┌──

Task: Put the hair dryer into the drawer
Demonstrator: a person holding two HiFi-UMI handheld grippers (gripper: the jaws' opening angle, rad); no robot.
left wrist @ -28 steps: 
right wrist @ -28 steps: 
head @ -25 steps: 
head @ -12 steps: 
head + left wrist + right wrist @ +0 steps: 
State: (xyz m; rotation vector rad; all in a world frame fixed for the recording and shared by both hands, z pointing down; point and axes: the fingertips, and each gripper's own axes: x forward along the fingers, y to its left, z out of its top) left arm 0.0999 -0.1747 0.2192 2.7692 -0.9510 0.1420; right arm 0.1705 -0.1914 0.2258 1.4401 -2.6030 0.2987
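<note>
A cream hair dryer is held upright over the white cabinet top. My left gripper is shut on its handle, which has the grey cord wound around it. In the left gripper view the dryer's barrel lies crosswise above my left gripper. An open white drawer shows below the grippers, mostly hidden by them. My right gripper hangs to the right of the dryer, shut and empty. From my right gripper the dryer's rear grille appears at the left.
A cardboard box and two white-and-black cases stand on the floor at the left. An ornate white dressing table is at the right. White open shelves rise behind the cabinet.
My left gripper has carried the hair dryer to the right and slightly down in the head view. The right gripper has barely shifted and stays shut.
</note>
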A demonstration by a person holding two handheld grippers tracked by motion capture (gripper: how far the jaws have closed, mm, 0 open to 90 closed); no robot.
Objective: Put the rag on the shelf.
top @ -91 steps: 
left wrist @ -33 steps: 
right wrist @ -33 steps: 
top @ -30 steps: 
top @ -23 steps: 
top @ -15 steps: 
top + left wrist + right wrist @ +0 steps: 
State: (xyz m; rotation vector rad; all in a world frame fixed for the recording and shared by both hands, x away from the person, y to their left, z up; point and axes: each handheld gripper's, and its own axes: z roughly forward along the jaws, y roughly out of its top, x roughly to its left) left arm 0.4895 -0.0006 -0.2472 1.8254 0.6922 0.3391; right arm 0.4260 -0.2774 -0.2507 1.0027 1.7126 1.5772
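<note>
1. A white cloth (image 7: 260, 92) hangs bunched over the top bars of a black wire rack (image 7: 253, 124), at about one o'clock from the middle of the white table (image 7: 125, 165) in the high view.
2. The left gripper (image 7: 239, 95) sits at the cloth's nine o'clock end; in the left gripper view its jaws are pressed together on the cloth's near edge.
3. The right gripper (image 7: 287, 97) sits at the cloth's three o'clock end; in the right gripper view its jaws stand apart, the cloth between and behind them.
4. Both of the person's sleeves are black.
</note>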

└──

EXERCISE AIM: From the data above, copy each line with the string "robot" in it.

TASK ANSWER:
Demonstrator: a person holding two HiFi-UMI handheld grippers (gripper: the jaws' opening angle, rad); no robot.
A demonstration by a person holding two handheld grippers tracked by motion capture (gripper: how far the jaws have closed, mm, 0 open to 90 closed); no robot.

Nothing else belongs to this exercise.